* PROBLEM TO SOLVE *
Give again, exactly as written, each line of the material below starting at the line that contains "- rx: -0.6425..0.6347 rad" and ending at the line that contains "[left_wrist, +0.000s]". Both ends count, and no other line does.

* MATERIAL PROVIDED *
==============================

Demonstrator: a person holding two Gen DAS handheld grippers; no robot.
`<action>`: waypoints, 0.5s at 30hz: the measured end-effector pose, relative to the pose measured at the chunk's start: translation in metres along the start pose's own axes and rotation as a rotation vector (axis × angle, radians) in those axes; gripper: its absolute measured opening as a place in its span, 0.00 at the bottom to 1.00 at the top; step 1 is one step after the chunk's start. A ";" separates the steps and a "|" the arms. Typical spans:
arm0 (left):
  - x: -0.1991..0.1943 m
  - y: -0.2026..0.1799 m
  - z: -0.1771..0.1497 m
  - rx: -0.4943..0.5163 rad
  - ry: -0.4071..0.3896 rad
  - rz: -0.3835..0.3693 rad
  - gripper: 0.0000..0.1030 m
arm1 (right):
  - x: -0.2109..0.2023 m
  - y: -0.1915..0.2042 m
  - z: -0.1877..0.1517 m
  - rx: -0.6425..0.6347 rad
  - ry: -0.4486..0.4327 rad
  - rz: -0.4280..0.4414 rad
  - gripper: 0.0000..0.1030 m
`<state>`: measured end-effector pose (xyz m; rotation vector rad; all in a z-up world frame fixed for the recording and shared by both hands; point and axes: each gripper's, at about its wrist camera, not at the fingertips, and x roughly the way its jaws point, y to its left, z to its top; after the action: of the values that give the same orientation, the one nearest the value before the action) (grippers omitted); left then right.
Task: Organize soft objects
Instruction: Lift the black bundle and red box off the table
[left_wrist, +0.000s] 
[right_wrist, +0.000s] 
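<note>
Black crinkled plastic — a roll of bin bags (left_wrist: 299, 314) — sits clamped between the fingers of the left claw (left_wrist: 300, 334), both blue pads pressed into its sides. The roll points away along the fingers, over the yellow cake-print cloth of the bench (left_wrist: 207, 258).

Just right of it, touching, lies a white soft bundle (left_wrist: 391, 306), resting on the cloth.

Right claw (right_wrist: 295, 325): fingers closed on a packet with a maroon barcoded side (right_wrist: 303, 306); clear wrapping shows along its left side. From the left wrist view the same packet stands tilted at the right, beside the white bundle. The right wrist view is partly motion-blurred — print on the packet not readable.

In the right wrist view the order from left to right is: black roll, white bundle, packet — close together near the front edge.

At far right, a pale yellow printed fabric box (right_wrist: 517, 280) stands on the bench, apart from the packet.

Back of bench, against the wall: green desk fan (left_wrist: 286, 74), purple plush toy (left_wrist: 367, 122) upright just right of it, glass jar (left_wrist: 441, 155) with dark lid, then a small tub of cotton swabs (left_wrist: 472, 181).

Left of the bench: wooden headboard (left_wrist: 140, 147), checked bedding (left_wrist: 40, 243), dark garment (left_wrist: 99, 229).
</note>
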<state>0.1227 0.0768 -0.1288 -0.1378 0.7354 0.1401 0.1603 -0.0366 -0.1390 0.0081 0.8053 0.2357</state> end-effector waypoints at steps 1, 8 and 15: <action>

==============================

* REPLY *
  - rx: -0.6425..0.6347 rad
  - ry: -0.4486..0.4327 rad
  - rz: -0.4280..0.4414 rad
  - gripper: 0.0000..0.1030 m
`<state>`: measured end-effector pose (xyz m; rotation vector rad; all in a z-up world frame fixed for the recording and shared by both hands; point and axes: each gripper's, at about its wrist camera, not at the fingertips, and x roughly the way its jaws point, y to its left, z to its top; after the action: of the values that give the same orientation, the one nearest the value before the action) (grippers omitted); left then right.
Task: Organize soft objects
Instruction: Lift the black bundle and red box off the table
[left_wrist, +0.000s] 

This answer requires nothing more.